Five Key Steps for Structuring Conversations about Data

relA new guide from Regional Educational Laboratory (REL) Pacific provides a framework, suggested activities, and activity forms to build capacity among teachers, administrators, staff, and other stakeholders for using data more comprehensively and effectively in education decision making.

The Regional Educational Laboratories partner with states and districts to build capacity. They conduct applied research and provide technical assistance in accessing, analyzing, and applying data and research. REL Pacific initially developed this guide as technical assistance to practitioners in the Pacific region.

This guide provides grade-, school-, and state-level education data teams—composed of teachers, administrators, staff, and other stakeholders—with steps, sample questions, and resources for using data more systematically and rigorously in education decision-making. Data teams can print out the templates in this guide and use them to direct their own data-informed conversations.

The guide describes five steps in data-informed conversations that lead to strategic decision-making and action:

1. Setting the stage.
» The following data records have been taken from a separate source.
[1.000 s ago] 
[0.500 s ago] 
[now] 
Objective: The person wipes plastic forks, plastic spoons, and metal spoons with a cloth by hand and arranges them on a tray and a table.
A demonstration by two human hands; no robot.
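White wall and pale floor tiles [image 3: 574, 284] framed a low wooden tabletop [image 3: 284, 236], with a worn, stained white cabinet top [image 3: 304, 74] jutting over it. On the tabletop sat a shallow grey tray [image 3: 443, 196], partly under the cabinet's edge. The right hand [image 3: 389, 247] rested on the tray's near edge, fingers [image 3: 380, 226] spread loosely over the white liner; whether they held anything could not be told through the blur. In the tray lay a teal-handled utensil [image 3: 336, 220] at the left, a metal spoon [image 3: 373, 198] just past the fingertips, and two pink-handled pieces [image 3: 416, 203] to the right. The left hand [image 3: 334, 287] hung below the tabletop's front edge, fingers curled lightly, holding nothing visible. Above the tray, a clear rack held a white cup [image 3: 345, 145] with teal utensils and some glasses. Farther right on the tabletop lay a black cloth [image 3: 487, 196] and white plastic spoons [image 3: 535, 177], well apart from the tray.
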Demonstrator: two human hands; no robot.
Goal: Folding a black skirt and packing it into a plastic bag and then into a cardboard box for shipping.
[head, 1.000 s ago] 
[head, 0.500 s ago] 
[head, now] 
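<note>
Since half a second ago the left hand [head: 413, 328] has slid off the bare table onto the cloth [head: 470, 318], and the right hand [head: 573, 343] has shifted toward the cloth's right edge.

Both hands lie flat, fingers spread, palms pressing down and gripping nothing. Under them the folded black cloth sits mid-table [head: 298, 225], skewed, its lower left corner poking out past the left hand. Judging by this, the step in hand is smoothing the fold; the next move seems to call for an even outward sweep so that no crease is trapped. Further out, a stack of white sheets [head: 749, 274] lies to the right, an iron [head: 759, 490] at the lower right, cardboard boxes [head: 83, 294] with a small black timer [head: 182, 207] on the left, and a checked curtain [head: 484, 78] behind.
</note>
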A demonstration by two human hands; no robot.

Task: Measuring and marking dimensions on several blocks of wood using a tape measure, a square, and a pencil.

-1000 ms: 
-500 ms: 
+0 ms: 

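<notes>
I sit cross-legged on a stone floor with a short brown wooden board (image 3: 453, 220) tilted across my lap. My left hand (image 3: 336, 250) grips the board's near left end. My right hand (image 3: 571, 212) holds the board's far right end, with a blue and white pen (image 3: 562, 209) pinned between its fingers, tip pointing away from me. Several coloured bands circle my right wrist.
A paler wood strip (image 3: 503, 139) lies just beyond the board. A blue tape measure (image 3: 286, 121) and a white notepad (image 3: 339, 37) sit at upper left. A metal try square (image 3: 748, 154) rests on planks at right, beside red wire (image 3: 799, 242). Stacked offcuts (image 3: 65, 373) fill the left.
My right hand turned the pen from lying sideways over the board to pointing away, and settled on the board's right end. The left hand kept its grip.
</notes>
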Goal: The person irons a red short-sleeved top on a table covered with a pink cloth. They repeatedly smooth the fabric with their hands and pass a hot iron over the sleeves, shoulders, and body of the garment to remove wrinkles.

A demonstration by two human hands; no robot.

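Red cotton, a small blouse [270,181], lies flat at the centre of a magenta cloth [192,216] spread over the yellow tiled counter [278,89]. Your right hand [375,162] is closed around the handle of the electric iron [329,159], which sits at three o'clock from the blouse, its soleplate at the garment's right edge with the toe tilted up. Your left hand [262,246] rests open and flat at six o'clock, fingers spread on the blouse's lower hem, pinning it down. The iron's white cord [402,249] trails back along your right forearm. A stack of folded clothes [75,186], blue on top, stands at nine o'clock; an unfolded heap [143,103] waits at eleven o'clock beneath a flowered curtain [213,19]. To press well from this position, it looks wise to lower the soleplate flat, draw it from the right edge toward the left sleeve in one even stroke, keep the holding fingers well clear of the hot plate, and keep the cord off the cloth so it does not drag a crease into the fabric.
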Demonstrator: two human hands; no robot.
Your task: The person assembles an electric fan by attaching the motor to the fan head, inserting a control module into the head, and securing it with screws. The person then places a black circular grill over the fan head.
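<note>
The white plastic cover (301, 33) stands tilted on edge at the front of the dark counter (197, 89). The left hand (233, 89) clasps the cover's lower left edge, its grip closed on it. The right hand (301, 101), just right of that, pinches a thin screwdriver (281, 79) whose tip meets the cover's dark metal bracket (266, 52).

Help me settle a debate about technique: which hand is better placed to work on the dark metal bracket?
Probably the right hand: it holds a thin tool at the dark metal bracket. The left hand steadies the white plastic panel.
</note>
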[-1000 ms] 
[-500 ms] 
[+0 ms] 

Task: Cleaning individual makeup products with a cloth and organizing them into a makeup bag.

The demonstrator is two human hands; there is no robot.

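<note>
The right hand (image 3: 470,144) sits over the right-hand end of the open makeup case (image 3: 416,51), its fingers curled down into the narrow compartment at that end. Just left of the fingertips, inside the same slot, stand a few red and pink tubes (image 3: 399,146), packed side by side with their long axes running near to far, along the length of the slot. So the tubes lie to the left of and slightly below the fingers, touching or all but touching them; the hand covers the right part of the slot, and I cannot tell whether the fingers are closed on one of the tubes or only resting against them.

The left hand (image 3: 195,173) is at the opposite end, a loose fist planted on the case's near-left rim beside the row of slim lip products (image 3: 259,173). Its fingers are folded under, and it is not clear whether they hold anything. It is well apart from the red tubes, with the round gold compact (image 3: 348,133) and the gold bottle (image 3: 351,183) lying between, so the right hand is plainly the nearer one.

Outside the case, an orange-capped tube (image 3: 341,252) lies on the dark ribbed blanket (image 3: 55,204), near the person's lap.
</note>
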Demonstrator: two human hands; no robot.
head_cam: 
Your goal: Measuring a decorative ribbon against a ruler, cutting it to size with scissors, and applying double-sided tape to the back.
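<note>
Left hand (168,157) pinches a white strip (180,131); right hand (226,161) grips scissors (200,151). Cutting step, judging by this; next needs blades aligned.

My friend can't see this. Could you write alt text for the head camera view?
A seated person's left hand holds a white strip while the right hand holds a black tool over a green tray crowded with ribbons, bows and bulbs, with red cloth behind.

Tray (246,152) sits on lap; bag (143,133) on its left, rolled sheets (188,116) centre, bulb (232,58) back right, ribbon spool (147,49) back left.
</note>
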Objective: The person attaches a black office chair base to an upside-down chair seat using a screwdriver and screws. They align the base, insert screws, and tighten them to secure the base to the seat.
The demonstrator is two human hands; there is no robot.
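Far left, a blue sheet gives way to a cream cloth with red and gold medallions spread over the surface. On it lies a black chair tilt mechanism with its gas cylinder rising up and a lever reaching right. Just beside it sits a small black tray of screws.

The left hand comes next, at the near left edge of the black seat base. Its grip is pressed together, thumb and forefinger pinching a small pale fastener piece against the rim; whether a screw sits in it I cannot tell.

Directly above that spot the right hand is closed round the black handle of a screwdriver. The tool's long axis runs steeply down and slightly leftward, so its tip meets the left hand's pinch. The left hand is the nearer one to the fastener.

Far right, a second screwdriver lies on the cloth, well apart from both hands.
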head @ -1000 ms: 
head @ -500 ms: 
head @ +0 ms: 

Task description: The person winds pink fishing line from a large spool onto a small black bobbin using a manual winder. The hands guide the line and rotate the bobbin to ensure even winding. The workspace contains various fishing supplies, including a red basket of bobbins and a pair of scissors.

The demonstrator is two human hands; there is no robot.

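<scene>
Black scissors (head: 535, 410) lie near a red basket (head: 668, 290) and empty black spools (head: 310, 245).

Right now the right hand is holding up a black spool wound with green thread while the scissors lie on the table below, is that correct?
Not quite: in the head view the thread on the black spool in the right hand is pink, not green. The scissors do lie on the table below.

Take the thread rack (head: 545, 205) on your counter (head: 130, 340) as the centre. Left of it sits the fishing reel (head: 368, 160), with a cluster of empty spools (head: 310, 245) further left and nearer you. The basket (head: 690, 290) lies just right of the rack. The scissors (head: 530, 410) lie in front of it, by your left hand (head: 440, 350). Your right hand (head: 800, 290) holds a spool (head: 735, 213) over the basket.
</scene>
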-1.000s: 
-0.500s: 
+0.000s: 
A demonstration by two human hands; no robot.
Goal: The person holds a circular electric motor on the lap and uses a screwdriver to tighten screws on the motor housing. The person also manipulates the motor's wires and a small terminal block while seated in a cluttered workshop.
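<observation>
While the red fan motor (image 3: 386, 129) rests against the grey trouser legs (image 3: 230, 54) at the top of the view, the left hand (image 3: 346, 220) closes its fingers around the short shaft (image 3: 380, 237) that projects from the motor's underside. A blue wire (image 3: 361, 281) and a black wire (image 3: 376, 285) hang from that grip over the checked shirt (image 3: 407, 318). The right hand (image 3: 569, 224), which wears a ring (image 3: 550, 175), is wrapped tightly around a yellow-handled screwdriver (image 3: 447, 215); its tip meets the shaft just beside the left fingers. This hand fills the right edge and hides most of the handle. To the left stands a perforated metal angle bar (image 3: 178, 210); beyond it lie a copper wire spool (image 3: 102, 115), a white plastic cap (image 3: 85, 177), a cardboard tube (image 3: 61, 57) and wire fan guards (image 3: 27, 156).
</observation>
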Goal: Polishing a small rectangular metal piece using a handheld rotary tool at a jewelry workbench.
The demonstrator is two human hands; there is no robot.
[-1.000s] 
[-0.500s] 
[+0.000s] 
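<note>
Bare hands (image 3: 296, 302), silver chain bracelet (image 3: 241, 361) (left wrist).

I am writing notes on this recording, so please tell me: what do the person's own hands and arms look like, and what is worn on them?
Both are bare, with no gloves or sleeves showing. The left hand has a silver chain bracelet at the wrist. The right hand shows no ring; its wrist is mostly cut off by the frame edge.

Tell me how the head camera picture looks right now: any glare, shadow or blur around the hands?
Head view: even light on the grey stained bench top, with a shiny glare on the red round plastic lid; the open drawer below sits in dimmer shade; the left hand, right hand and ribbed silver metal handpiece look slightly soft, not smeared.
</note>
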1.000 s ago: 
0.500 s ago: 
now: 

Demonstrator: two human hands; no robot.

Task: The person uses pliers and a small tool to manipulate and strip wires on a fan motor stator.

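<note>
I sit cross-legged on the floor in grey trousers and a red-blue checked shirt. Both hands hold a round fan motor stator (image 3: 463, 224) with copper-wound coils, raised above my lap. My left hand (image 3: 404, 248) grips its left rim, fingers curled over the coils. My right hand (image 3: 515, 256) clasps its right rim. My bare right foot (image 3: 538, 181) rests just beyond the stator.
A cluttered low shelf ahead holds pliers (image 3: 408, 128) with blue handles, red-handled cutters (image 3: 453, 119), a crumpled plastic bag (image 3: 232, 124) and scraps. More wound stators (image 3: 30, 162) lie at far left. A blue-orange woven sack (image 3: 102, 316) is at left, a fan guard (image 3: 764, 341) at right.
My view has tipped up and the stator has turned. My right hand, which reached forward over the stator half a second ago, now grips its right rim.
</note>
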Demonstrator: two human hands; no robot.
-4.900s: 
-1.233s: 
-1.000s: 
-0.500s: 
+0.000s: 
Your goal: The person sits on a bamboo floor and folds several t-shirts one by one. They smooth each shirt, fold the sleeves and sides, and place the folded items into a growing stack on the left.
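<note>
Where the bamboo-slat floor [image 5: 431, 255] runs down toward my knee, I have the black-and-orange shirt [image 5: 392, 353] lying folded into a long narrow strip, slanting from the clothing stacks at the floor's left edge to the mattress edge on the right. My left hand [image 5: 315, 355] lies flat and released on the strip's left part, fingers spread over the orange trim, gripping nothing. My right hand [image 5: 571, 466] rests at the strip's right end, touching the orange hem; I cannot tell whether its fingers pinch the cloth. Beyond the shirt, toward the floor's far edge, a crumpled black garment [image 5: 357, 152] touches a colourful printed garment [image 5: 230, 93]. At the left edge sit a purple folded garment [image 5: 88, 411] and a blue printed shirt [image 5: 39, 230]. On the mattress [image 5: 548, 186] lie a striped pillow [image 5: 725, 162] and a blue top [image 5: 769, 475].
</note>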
What question is to be addressed in this data-informed conversation? What information is needed to answer the question? Is the information available?

2. Examining the data. What patterns do the data reveal, or what “snapshot” observations can be made about the question?

3. Understanding the findings. What are the possible causes for the patterns?

4. Developing an action plan. How can a data team create an effective plan for addressing the issue?

5. Monitoring progress and measuring success. How can a data team know whether progress is being made on the issue?